_WHAT NEEDS TO BE DONE_
For this exercise, print all of the data exactly as given.

_DATASET CONTENT_
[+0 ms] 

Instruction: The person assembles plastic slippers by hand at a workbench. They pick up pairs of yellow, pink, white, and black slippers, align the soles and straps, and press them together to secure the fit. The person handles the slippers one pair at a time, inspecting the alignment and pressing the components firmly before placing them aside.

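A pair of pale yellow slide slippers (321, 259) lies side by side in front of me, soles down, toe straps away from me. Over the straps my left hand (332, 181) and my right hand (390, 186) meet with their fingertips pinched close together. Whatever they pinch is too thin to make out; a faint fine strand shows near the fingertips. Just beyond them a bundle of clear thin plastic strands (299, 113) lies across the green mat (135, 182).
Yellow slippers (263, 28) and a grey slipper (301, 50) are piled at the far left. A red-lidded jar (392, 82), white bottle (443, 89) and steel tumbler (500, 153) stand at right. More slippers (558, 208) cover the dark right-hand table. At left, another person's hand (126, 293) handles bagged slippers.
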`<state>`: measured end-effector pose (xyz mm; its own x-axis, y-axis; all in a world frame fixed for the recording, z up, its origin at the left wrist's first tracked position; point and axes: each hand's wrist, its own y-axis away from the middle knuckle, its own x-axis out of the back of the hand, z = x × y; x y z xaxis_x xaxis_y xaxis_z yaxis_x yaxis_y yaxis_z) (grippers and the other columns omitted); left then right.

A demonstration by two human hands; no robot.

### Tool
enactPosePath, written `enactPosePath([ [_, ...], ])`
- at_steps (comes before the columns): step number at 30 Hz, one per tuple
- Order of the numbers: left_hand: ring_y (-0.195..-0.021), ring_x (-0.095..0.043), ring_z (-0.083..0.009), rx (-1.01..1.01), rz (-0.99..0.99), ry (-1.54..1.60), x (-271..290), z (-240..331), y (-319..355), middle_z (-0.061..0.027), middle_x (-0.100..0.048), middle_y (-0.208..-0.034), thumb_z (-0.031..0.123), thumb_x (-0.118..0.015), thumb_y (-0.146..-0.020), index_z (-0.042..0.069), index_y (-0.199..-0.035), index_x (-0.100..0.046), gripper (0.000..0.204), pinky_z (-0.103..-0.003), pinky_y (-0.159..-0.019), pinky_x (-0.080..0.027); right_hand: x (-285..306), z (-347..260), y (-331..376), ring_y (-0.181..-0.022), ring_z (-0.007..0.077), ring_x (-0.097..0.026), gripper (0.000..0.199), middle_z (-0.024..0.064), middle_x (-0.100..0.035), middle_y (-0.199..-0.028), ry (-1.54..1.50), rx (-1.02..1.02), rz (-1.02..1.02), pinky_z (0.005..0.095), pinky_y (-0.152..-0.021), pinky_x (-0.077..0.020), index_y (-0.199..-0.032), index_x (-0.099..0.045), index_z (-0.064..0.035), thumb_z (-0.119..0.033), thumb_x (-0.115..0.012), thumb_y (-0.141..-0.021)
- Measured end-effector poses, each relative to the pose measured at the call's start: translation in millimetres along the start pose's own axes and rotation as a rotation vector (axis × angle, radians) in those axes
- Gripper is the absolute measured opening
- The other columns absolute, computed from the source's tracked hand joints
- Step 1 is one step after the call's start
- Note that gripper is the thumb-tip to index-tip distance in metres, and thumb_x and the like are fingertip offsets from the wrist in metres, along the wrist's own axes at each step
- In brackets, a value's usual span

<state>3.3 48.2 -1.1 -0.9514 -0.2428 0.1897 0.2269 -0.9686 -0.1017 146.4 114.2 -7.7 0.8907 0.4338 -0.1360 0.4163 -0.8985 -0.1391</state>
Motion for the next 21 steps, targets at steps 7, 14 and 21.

_ANSWER FOR THIS EXERCISE_
[+0 ms] 

Instruction: The person assembles plastic slippers by hand at a workbench. They pick up pairs of yellow, pink, white, and black slippers, align the soles and straps, and press them together to secure the fit. The person handles the slippers one pair at a time, inspecting the alignment and pressing the components firmly before placing them aside.

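A pair of pale yellow slide slippers (321, 259) lies side by side in front of me, soles down, toe straps away from me. Over the straps my left hand (332, 181) and my right hand (390, 186) meet with their fingertips pinched close together. Whatever they pinch is too thin to make out; a faint fine strand shows near the fingertips. Just beyond them a bundle of clear thin plastic strands (299, 113) lies across the green mat (135, 182).
Yellow slippers (263, 28) and a grey slipper (301, 50) are piled at the far left. A red-lidded jar (392, 82), white bottle (443, 89) and steel tumbler (500, 153) stand at right. More slippers (558, 208) cover the dark right-hand table. At left, another person's hand (126, 293) handles bagged slippers.
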`<state>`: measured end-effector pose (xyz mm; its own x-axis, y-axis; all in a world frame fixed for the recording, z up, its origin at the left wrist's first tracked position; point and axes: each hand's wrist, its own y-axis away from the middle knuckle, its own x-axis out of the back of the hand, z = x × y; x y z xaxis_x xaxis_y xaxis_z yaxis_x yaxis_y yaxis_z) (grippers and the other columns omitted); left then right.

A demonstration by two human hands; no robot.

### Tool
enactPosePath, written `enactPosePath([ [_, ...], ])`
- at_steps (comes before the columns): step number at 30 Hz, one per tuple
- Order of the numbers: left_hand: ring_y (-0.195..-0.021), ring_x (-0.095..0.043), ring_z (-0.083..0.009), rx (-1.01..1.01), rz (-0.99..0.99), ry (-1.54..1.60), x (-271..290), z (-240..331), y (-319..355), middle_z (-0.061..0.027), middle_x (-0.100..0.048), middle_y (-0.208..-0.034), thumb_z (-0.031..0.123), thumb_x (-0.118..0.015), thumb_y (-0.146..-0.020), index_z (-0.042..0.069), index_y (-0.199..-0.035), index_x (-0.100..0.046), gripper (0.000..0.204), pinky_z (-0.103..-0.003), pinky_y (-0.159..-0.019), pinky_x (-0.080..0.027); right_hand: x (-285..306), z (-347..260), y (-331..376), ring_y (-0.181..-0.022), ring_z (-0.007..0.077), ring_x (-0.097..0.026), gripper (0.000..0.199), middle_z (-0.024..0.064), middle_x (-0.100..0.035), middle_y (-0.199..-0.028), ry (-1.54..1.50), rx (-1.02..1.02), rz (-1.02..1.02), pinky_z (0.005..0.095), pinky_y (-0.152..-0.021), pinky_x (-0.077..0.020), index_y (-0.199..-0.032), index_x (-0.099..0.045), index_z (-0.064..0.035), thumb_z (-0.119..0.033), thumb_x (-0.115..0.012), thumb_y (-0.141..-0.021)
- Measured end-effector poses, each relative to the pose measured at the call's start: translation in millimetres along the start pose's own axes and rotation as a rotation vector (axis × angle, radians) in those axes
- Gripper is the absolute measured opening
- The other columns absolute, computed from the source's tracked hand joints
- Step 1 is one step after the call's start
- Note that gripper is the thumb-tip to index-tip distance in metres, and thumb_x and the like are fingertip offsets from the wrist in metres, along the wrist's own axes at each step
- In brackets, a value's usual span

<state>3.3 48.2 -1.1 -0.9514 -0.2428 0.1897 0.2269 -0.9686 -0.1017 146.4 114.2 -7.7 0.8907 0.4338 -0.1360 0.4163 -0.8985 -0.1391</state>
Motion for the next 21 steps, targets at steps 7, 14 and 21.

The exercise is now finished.